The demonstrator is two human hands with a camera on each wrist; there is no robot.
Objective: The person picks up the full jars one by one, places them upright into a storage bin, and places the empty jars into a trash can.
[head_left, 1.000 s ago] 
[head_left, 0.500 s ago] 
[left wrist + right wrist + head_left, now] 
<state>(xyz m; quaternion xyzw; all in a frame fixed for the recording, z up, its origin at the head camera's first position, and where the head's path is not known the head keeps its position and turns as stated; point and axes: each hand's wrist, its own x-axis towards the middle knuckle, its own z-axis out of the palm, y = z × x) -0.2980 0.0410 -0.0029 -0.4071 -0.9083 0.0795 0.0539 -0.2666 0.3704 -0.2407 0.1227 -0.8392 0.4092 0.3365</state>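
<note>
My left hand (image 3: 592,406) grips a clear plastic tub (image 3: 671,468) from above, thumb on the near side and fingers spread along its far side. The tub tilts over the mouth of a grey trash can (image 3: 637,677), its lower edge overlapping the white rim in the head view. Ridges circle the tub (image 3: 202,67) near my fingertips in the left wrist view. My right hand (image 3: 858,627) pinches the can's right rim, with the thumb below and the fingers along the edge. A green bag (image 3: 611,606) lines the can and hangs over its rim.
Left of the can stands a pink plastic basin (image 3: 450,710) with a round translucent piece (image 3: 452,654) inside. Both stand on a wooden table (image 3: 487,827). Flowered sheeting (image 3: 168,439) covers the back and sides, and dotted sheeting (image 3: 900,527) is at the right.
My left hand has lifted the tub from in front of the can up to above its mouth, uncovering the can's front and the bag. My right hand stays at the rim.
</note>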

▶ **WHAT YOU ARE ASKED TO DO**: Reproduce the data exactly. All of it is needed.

▶ **FINISHED TASK**:
The demonstrator is two human hands with a camera on each wrist; there is no robot.
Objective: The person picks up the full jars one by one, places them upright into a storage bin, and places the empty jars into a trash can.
[head_left, 1.000 s ago] 
[head_left, 0.500 s ago] 
[left wrist + right wrist + head_left, now] 
<state>(xyz m; quaternion xyzw; all in a frame fixed for the recording, z up, its origin at the head camera's first position, and where the head's path is not known the head keeps its position and turns as stated; point and axes: each hand's wrist, its own x-axis towards the middle knuckle, its own z-axis out of the palm, y = z × x) -0.2980 0.0410 -0.0029 -0.4071 -0.9083 0.0795 0.0539 -0.2666 0.3704 -0.2407 0.1227 -0.8392 0.4092 0.3365</state>
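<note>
My left hand (image 3: 592,406) grips a clear plastic tub (image 3: 671,468) from above, thumb on the near side and fingers spread along its far side. The tub tilts over the mouth of a grey trash can (image 3: 637,677), its lower edge overlapping the white rim in the head view. Ridges circle the tub (image 3: 202,67) near my fingertips in the left wrist view. My right hand (image 3: 858,627) pinches the can's right rim, with the thumb below and the fingers along the edge. A green bag (image 3: 611,606) lines the can and hangs over its rim.
Left of the can stands a pink plastic basin (image 3: 450,710) with a round translucent piece (image 3: 452,654) inside. Both stand on a wooden table (image 3: 487,827). Flowered sheeting (image 3: 168,439) covers the back and sides, and dotted sheeting (image 3: 900,527) is at the right.
My left hand has lifted the tub from in front of the can up to above its mouth, uncovering the can's front and the bag. My right hand stays at the rim.
</note>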

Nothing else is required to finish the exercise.